Your assignment: For each line in the material below that holds "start", copy that line.

Data shown:
···
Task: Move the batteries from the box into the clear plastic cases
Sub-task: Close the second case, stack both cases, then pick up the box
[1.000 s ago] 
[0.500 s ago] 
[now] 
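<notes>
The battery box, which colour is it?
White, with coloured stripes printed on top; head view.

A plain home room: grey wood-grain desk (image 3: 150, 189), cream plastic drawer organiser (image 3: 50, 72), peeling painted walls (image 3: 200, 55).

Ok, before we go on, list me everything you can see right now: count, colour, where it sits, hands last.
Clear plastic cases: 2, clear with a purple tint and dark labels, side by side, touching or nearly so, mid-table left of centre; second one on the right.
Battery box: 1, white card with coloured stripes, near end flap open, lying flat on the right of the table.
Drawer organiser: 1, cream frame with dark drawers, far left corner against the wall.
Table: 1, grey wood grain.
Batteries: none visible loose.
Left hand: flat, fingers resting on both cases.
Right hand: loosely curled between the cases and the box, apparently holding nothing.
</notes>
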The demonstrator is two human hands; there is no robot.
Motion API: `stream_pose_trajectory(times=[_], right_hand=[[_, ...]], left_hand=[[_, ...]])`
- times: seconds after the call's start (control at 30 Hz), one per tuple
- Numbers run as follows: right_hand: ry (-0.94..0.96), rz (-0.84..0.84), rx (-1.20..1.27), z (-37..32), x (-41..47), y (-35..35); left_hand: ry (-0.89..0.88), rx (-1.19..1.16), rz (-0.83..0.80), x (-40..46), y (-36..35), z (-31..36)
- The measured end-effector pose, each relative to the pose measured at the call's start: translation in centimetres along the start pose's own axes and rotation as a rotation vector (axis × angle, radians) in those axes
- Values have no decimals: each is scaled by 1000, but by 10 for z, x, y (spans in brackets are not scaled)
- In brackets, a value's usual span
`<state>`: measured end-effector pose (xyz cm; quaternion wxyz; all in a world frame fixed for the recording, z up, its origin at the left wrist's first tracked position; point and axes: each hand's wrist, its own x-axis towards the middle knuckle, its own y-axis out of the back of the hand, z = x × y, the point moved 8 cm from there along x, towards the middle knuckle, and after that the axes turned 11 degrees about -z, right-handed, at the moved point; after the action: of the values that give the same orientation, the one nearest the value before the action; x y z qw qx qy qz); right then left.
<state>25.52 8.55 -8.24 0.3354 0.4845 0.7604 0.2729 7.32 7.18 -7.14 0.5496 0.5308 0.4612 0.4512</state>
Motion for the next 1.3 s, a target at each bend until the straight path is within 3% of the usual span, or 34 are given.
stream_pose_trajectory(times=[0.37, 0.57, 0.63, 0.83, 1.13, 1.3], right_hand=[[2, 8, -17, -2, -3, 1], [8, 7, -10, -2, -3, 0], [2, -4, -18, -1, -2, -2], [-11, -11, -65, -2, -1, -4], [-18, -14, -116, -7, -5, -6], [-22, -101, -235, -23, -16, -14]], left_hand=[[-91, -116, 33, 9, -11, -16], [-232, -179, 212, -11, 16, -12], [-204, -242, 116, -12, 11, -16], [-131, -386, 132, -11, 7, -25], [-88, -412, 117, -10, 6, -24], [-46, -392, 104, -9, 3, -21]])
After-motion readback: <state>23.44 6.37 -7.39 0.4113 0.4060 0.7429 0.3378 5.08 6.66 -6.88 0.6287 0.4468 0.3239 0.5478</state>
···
Expected output:
- times: seconds after the call's start (control at 30 Hz), one per tuple
- The measured end-effector pose, each relative to the pose measured at the call's start: translation in centimetres along the start pose's own axes and rotation as a rotation vector (axis × angle, radians) in those axes

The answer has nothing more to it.